Copy every line of the records below where the word "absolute" occurs.

**Data extract**
================
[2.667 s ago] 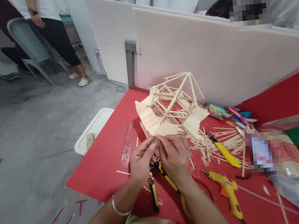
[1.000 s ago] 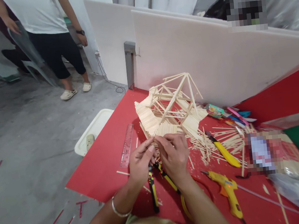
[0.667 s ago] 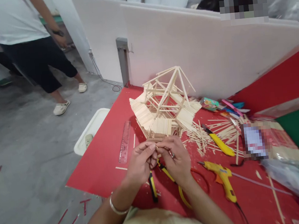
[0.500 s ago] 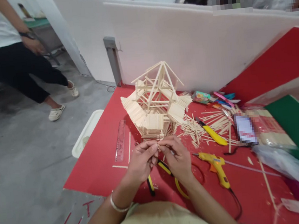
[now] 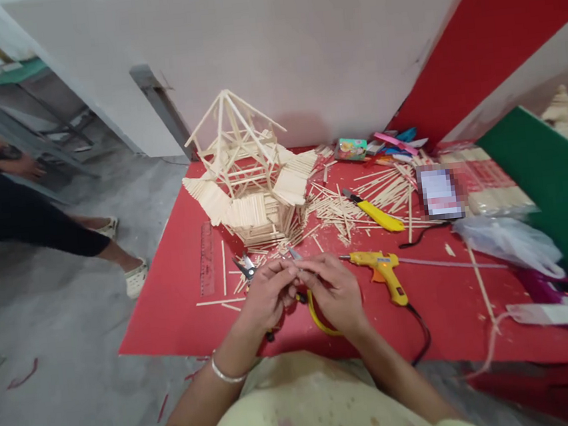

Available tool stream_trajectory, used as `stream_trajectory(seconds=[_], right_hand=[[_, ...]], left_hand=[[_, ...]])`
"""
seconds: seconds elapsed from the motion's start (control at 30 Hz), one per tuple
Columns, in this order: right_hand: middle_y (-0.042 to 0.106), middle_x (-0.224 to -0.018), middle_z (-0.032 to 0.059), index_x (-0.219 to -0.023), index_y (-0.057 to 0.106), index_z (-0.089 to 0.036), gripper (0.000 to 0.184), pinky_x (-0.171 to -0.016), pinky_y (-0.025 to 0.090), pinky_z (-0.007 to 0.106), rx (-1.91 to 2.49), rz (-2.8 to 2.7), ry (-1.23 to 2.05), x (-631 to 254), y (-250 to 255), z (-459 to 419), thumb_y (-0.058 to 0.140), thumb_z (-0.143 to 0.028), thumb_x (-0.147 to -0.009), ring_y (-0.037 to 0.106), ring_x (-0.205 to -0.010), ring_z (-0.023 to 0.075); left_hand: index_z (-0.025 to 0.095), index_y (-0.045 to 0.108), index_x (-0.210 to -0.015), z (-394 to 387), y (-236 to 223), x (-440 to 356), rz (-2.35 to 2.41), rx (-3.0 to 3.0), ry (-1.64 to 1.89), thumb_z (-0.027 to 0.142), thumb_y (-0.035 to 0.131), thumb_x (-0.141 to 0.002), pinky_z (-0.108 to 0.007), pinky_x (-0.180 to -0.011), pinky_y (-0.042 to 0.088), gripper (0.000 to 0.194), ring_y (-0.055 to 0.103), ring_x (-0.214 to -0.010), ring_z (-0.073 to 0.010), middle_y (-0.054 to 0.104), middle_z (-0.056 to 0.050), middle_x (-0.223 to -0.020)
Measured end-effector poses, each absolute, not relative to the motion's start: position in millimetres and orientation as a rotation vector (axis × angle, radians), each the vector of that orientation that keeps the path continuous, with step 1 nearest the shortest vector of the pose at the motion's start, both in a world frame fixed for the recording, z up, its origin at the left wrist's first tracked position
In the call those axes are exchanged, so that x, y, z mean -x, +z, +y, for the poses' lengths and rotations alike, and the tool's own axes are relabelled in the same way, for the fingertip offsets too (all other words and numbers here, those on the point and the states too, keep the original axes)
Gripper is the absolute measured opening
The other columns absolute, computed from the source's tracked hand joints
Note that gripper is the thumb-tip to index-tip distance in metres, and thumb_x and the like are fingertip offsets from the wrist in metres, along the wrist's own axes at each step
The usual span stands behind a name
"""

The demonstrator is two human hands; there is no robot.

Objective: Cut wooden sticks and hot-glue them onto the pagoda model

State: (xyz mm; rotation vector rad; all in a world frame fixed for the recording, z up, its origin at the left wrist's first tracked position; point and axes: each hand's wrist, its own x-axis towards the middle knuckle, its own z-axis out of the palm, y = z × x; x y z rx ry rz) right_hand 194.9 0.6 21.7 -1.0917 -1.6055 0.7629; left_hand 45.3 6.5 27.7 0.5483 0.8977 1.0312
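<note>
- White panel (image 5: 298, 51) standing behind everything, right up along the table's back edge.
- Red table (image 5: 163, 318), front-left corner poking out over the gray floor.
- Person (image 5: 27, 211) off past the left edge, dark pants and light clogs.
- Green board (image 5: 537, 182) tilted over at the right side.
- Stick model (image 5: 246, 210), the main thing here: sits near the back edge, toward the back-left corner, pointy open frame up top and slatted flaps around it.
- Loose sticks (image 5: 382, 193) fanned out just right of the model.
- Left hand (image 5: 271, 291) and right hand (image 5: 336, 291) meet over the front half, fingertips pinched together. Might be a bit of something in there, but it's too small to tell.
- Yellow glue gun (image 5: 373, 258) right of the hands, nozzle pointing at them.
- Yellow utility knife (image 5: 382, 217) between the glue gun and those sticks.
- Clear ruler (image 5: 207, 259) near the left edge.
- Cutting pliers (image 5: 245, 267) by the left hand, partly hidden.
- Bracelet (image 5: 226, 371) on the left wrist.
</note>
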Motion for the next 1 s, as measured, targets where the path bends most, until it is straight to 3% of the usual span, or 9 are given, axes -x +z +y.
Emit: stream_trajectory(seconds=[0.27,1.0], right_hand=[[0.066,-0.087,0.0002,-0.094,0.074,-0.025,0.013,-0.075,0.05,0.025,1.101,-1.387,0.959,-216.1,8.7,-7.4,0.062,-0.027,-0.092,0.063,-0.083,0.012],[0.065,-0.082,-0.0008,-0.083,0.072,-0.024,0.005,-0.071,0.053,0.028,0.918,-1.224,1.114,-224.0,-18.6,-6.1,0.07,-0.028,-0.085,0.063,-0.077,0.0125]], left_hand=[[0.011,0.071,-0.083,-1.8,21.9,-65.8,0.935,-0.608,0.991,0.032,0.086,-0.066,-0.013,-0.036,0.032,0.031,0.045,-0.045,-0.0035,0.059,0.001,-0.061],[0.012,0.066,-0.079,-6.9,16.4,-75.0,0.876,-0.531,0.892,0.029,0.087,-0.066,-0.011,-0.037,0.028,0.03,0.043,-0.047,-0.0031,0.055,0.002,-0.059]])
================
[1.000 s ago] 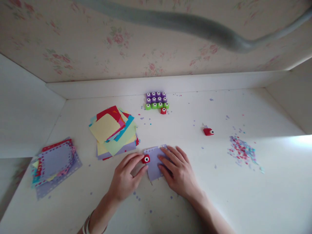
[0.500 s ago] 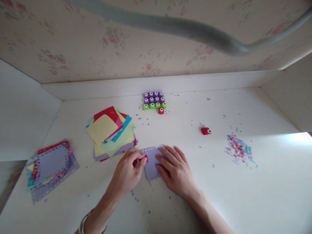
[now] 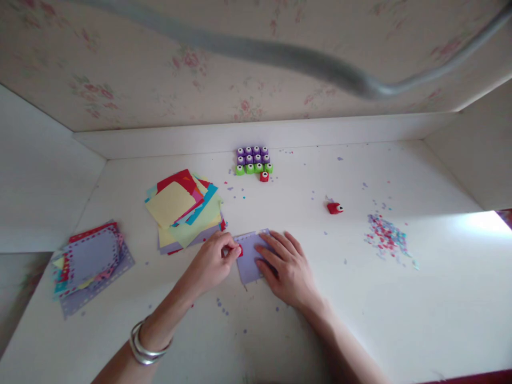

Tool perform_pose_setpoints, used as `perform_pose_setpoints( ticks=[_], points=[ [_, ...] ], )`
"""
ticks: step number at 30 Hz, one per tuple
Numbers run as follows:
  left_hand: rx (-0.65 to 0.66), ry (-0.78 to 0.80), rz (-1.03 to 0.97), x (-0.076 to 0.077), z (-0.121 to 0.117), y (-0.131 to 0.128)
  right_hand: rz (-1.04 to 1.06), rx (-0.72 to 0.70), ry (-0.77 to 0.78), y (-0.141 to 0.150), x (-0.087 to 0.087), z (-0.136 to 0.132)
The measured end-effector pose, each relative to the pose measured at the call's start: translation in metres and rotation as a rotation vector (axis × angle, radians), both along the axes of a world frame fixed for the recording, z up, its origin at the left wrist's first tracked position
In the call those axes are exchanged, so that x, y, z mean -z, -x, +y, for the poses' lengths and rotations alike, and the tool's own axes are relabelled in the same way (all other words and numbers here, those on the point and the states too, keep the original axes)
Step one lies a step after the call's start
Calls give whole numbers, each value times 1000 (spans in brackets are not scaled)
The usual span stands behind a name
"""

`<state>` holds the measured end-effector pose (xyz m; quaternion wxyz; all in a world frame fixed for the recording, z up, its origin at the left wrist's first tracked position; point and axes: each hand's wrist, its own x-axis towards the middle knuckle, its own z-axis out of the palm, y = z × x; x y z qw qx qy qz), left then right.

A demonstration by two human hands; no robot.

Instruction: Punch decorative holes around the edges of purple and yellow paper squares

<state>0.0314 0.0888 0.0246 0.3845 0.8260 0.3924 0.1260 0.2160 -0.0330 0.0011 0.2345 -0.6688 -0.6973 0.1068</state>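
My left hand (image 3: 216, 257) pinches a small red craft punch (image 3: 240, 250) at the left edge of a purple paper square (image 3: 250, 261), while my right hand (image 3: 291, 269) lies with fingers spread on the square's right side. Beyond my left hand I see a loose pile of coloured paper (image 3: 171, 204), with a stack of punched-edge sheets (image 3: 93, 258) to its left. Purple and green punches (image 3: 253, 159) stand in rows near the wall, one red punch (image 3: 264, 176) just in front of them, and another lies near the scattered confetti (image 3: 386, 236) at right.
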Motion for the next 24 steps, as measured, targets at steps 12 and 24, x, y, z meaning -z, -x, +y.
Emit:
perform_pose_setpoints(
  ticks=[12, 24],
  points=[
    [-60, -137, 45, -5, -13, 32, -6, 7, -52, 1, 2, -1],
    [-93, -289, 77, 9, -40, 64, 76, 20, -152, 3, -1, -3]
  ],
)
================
**Completed task**
Measured end-effector poses, each absolute, not relative to the motion's start: position in millimetres and orientation as a rotation vector (axis × angle, radians), each the vector of that orientation that keeps the path continuous, with step 1 nearest the shortest vector of the pose at the motion's start, both in a world frame fixed for the recording, z up, its origin at the left wrist's first tracked position
Gripper is the absolute measured opening
The other columns absolute, computed from the source's tracked hand joints

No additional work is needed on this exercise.